I think you still have a small misunderstanding: atomic loads and stores with the Relaxed ordering are typically compiled to the exact same assembly as regular loads and stores, because most architectures already guarantee that individual loads and stores to aligned addresses are atomic (won’t mix bits from different values or something). The only difference is what the compiler is allowed to assume when making optimizations. Of course this does not apply to atomic operations other than load and store, like fetch_add (a true “atomic add”), because then the combination of load and store must be atomic, rather than each individually. And loads and stores with stronger orderings often require memory barrier instructions.

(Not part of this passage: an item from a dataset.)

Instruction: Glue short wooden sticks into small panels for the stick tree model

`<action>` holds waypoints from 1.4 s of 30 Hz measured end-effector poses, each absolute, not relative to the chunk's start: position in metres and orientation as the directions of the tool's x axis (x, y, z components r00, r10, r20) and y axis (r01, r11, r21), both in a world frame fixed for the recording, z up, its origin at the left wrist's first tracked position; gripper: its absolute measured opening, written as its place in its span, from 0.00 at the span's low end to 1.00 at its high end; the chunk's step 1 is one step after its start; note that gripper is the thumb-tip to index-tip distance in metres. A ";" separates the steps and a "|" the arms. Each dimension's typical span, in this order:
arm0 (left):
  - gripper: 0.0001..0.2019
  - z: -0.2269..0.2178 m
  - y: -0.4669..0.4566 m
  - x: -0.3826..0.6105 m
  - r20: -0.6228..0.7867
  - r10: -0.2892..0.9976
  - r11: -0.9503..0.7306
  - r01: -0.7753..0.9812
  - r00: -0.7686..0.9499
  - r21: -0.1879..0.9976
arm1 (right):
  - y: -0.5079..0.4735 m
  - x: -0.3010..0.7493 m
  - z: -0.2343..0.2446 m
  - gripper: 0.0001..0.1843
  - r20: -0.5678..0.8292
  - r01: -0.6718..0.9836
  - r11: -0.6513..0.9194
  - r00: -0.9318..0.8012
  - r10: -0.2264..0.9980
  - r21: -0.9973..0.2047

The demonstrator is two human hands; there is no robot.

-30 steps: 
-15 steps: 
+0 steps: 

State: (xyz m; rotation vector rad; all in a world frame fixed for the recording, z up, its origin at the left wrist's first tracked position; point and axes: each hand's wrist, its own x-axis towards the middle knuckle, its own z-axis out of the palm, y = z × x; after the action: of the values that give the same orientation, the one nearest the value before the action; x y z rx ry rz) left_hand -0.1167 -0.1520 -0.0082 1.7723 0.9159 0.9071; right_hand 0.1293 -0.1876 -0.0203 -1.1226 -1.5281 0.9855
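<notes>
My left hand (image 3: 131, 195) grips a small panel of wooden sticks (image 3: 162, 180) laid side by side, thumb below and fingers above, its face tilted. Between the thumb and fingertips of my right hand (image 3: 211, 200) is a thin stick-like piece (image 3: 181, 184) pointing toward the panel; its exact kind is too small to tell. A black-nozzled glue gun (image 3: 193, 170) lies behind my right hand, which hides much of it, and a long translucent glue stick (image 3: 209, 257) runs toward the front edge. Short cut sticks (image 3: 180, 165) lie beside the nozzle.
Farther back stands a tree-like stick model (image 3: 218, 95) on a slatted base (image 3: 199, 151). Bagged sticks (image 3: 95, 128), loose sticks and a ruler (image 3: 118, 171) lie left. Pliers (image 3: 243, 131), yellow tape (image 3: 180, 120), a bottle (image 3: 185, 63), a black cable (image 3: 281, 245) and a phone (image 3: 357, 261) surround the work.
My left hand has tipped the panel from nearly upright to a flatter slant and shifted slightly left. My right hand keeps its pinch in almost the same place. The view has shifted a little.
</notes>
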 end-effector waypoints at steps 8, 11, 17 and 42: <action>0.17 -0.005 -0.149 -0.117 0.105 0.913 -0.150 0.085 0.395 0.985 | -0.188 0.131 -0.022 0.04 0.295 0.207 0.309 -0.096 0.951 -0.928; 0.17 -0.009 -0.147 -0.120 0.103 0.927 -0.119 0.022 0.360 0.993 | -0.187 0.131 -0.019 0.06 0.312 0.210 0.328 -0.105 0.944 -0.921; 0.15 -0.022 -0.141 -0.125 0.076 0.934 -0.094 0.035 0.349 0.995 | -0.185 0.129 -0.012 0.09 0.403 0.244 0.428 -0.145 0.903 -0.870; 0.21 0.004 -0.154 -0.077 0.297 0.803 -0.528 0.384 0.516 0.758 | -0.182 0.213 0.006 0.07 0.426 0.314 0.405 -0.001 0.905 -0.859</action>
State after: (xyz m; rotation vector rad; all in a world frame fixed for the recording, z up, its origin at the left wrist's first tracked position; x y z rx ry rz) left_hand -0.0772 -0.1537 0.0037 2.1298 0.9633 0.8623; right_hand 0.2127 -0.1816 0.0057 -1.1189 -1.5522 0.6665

Example: http://is.gd/tIcNaZ (compile in release mode and look at the generated assembly for one and two)


#16

I want to give you this tip about how you can have an easier to read asm file with crate_type=“lib”. I use it all the time for things like this. http://is.gd/XT8fWB


#17

You can even more easily see what’s going on at http://rust.godbolt.org. It has options to strip out all of the extraneous annotation in the assembler, and highlights lines in the source corresponding to lines in the result. For instance, this example shows up quite nicely: https://goo.gl/zGx1y6


#18

godbolt shows it using the stack, but that’s not on playpen. I don’t understand what’s causing the difference.


#19

I believe it uses debug info to highlight source lines, which seem to force extra spills.


#20

It makes me sad whenever debuginfo affects code generation.
Is that inherent to LLVM, or could it be tuned somehow?